Poder não é um meio, mas o fim”.
É
notável nas Escrituras o desprezo de Deus pelos poderosos. Diz o salmista que:
“Embora o Senhor seja excelso, atenta para o pobre e humilde, mas ao soberbo, o
rico e o dominador, os rejeita, pois conhece de longe” (Salmo 138:6). No Evangelho de Lucas, todos os
ricos são aferidos com julgamentos ironicamente perturbadores. Jesus se mostra
nos Evangelhos como um Deus único, singular, ímpar e totalmente imprevisível,
chegando ao ponto de retirar de si todo o manto que o determinava como um deus —
tradicionalmente concebido pela historia.
Jesus
deixa subentendido que o poder é divino somente pela origem; no seu exercício
segue os mecanismos de todo poder profano com seus mecanismos de segurança e de
controle.
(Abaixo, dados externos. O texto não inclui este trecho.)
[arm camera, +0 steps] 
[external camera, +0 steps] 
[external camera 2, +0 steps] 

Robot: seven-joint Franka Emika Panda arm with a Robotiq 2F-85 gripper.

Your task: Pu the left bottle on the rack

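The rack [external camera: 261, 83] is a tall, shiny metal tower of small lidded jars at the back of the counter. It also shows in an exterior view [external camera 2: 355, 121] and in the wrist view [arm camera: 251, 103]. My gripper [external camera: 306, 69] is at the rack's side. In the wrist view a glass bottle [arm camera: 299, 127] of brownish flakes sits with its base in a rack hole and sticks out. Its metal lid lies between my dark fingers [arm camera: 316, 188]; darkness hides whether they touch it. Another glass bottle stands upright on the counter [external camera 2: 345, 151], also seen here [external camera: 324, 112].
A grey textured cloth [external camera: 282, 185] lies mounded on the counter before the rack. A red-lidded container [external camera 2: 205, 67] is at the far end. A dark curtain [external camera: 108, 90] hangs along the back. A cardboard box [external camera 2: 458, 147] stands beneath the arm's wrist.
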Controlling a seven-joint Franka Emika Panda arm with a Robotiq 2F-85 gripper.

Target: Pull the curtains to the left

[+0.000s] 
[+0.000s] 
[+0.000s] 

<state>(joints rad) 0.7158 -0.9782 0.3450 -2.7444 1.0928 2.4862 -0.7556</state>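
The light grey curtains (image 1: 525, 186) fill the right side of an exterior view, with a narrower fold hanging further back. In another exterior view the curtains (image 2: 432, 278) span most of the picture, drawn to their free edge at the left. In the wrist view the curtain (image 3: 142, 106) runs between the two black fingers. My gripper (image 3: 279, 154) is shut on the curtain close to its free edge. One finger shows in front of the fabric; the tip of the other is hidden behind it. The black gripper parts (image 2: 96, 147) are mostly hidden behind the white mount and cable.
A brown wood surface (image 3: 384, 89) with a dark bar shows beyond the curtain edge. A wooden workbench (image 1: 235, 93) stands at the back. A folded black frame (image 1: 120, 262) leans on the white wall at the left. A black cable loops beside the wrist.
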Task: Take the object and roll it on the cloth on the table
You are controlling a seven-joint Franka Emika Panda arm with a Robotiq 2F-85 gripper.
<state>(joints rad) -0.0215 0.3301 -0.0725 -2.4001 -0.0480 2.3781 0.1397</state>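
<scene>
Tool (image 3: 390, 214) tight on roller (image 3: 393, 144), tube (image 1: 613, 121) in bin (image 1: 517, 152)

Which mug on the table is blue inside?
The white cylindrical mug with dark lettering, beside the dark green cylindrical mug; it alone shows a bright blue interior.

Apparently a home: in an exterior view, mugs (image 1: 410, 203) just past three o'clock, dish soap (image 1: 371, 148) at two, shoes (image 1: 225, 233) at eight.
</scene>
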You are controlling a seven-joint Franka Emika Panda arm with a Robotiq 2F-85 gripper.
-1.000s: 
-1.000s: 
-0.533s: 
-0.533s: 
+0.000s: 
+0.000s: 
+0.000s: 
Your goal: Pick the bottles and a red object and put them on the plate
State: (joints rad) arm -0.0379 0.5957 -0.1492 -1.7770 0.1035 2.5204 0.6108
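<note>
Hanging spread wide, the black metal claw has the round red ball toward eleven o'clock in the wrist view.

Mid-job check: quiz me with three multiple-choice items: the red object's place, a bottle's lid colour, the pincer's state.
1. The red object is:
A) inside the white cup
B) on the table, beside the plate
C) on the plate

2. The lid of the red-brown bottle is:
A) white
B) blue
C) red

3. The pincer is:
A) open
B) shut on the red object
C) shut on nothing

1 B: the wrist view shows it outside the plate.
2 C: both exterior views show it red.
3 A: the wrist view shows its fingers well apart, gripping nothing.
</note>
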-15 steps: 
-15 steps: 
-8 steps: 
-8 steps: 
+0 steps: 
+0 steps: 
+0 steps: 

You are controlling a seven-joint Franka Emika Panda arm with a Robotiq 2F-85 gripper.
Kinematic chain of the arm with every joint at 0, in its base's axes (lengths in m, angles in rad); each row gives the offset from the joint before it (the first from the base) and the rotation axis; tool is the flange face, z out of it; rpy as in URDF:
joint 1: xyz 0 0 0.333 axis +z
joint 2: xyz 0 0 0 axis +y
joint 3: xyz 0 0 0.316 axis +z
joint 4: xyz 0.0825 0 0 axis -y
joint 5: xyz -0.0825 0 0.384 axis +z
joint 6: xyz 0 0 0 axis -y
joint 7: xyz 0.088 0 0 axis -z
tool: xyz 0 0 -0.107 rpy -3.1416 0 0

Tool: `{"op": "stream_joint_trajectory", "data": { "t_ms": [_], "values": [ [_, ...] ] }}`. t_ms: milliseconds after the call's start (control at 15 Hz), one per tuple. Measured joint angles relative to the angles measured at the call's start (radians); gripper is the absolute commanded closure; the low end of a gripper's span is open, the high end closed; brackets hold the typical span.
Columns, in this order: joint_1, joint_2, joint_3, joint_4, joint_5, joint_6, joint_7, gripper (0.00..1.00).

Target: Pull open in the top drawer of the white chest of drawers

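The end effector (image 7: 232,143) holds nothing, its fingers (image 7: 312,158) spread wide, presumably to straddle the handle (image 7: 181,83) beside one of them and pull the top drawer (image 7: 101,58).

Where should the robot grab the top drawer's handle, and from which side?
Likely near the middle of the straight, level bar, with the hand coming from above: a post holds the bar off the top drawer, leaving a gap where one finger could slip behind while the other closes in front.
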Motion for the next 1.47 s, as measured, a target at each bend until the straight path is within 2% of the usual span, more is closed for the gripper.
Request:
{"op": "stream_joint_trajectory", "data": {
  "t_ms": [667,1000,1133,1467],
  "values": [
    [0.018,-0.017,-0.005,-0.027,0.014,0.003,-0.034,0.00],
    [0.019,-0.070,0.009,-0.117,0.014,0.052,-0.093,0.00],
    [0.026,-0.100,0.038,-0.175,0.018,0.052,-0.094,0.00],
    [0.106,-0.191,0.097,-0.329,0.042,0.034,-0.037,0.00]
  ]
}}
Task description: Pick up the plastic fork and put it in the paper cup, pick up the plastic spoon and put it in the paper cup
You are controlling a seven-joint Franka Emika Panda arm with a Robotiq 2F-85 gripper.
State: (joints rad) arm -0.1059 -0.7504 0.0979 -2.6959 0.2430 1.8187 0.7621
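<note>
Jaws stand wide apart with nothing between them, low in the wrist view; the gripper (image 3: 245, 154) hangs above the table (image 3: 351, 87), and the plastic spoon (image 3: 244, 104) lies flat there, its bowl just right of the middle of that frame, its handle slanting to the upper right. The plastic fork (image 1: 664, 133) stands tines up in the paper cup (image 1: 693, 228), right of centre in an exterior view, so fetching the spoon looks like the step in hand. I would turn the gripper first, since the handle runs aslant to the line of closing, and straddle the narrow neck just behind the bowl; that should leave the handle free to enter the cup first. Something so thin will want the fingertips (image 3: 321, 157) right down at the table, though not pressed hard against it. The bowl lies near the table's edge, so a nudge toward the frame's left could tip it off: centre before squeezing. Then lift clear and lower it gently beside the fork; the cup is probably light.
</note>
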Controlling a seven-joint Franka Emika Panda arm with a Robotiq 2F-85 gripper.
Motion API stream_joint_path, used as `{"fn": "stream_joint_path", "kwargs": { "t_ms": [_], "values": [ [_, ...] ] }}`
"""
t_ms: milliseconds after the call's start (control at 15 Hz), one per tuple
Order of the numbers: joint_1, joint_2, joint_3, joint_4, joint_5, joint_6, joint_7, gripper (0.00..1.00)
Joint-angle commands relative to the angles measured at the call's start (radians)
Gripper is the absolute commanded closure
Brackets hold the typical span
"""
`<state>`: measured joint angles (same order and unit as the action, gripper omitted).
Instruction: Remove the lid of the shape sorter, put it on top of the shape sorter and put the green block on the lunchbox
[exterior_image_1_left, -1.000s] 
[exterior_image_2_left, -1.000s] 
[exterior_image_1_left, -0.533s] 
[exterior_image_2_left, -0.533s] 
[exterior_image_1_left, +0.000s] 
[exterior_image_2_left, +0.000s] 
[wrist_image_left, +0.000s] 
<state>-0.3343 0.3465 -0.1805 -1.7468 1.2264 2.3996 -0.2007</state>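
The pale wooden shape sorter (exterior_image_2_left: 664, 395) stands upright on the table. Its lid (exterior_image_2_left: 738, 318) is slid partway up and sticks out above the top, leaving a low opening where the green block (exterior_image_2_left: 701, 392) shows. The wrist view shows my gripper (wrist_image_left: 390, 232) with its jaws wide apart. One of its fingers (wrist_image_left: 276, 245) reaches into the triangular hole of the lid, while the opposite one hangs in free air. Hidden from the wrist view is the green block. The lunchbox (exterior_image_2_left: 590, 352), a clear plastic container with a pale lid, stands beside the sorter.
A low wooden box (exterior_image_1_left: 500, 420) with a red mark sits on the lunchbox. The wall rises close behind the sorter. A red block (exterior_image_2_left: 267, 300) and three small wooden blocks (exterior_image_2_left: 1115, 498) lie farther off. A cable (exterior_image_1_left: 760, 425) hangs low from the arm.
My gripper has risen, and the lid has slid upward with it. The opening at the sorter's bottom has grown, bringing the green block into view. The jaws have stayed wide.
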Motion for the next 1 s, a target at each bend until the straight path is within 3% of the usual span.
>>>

Dessa forma, o carpinteiro de Nazaré se apresenta como um Deus que
rejeita ser deus, sendo assim o verdadeiro Deus; ele “se esvaziou, assumindo
forma de servo e a si mesmo se humilhando”, admitindo que é justamente a sua humildade a coroa de sua gloria. E por esse motivo, o nome de Jesus está acima
de todo nome (Ef 2:7-11).
Tratando
o nosso mundo de forma irônica — pois, não há outra forma de abordar um mundo
decaído como o nosso —, Deus vira todos os valores concebidos por nós de cabeça
para baixo. “O maior é aquele que mais serve”, “aquele que se humilha é que é
verdadeiramente exaltado”, “quando estou fraco é ai que sou forte”, “a
sabedoria dos homens é loucura pra Deus”, e a lista não para aqui, deixando a
entender que o poder, na verdade, está nas mãos daqueles que rejeitam no encosto
da simplicidade, na doçura da naturalidade.
Dessa
forma, nem sempre é possível notar isto nas manifestações divinas do Antigo
Testamento, pois, Deus geralmente é ofuscado por revelações deficientes e
desajeitadas. Sobremodo, Deus só é verdadeiramente revelado em sua totalidade
na pessoa de Jesus — e somente nele. Nem Abraão, nem Moises, ou Davi, ou Elias,
conceberam a revelação de Deus fielmente. Somente na pessoa de Cristo a
revelação foi filtrada com total pureza. Não é por acaso que Paulo afirma que a
Lei é sombra das coisas que haveriam de vir, ou um escravo, que serviu apenas
para nos guiar a verdadeira realidade. Jesus é nosso modelo de subversão.